* [Supplied material]:
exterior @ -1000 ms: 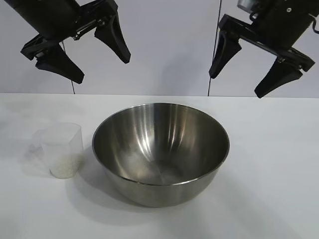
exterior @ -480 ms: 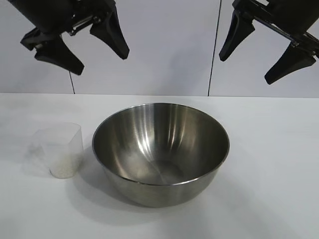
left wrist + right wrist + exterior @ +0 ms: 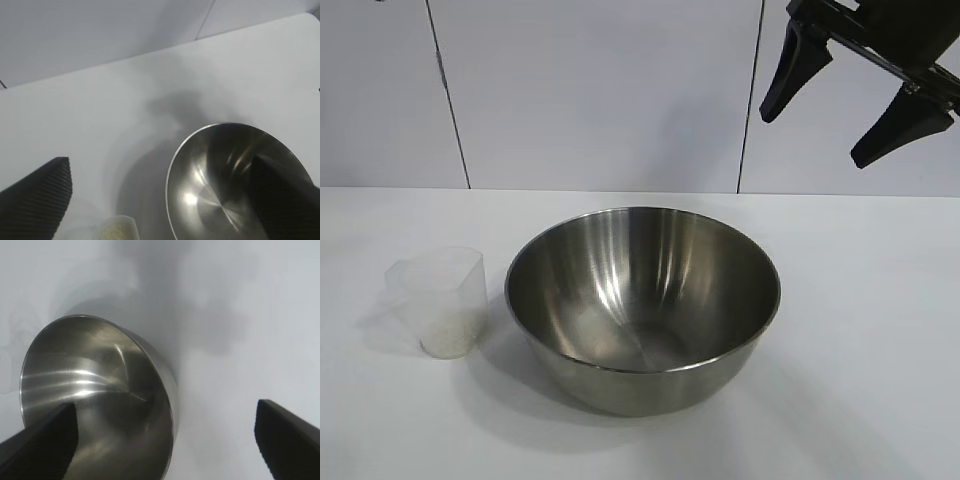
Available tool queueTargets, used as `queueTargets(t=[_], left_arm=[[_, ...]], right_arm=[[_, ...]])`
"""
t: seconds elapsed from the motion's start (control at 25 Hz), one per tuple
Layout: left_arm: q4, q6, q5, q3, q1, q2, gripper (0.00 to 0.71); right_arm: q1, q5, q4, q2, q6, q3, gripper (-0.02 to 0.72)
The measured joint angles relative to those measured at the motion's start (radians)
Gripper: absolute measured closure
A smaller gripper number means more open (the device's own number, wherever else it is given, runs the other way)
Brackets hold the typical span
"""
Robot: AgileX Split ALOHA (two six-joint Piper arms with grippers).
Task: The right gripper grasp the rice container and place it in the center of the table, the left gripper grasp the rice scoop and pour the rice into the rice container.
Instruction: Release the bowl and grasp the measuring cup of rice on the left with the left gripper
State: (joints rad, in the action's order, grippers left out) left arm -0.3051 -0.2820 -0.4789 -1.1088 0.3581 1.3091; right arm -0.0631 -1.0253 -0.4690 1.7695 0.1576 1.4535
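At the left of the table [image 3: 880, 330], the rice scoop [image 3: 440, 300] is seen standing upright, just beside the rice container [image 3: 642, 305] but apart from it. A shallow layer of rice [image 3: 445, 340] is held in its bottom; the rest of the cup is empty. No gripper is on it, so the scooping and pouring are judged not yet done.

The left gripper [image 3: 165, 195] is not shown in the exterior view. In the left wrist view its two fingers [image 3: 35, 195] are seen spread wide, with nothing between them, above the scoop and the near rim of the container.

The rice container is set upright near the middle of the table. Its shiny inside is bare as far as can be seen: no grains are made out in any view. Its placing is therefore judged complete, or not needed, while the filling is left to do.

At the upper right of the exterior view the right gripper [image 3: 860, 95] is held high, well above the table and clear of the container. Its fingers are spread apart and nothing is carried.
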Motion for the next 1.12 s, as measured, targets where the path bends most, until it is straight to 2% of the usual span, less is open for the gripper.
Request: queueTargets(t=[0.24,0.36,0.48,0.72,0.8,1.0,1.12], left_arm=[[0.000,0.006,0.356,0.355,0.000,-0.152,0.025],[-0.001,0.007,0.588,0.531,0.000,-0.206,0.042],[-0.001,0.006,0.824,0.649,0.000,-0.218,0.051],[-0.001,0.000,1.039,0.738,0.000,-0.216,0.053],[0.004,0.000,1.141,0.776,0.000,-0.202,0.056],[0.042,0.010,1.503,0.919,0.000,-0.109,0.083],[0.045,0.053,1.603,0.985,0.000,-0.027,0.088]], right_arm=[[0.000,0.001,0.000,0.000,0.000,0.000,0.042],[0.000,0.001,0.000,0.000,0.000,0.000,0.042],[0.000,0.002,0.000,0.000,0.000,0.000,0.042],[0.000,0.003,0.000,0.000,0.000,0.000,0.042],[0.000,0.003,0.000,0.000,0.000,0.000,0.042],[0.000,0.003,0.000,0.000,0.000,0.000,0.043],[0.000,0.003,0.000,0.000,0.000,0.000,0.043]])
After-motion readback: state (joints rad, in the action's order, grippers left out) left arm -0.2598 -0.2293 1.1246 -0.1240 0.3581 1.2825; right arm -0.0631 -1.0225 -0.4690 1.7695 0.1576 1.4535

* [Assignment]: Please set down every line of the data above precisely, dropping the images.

* [Solution to this task]:
exterior @ -1000 ms: 
exterior @ -480 ms: 
left wrist + right wrist + exterior @ +0 ms: 
Available tool queueTargets, used as `queueTargets(t=[_], left_arm=[[_, ...]], right_arm=[[_, ...]])`
"""
t: seconds elapsed from the motion's start (control at 25 Hz), one per tuple
Layout: left_arm: q4, q6, q5, q3, q1, q2, gripper (0.00 to 0.71); right_arm: q1, q5, q4, q2, q6, q3, gripper (-0.02 to 0.72)
The measured joint angles relative to those measured at the motion's start (radians)
Gripper: absolute measured closure
A smaller gripper number means more open (the device's own number, wherever else it is given, runs the other way)
Brackets hold the typical span
"""
Robot: AgileX Split ALOHA (two six-joint Piper arms with grippers).
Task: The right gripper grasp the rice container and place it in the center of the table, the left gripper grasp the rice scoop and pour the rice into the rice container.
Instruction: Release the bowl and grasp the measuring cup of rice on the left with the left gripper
State: (joints rad, in the action's order, grippers left out) left arm -0.3051 -0.2820 -0.4789 -1.1088 0.3581 1.3091; right arm -0.0631 -1.0253 -0.4690 1.7695 0.1576 1.4535
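At the left of the table [image 3: 880, 330], the rice scoop [image 3: 440, 300] is seen standing upright, just beside the rice container [image 3: 642, 305] but apart from it. A shallow layer of rice [image 3: 445, 340] is held in its bottom; the rest of the cup is empty. No gripper is on it, so the scooping and pouring are judged not yet done.

The left gripper [image 3: 165, 195] is not shown in the exterior view. In the left wrist view its two fingers [image 3: 35, 195] are seen spread wide, with nothing between them, above the scoop and the near rim of the container.

The rice container is set upright near the middle of the table. Its shiny inside is bare as far as can be seen: no grains are made out in any view. Its placing is therefore judged complete, or not needed, while the filling is left to do.

At the upper right of the exterior view the right gripper [image 3: 860, 95] is held high, well above the table and clear of the container. Its fingers are spread apart and nothing is carried.
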Motion for the next 1.12 s, as measured, targets where the path bends most, until it is straight to 2% of the usual span, less is open for the gripper.
Request: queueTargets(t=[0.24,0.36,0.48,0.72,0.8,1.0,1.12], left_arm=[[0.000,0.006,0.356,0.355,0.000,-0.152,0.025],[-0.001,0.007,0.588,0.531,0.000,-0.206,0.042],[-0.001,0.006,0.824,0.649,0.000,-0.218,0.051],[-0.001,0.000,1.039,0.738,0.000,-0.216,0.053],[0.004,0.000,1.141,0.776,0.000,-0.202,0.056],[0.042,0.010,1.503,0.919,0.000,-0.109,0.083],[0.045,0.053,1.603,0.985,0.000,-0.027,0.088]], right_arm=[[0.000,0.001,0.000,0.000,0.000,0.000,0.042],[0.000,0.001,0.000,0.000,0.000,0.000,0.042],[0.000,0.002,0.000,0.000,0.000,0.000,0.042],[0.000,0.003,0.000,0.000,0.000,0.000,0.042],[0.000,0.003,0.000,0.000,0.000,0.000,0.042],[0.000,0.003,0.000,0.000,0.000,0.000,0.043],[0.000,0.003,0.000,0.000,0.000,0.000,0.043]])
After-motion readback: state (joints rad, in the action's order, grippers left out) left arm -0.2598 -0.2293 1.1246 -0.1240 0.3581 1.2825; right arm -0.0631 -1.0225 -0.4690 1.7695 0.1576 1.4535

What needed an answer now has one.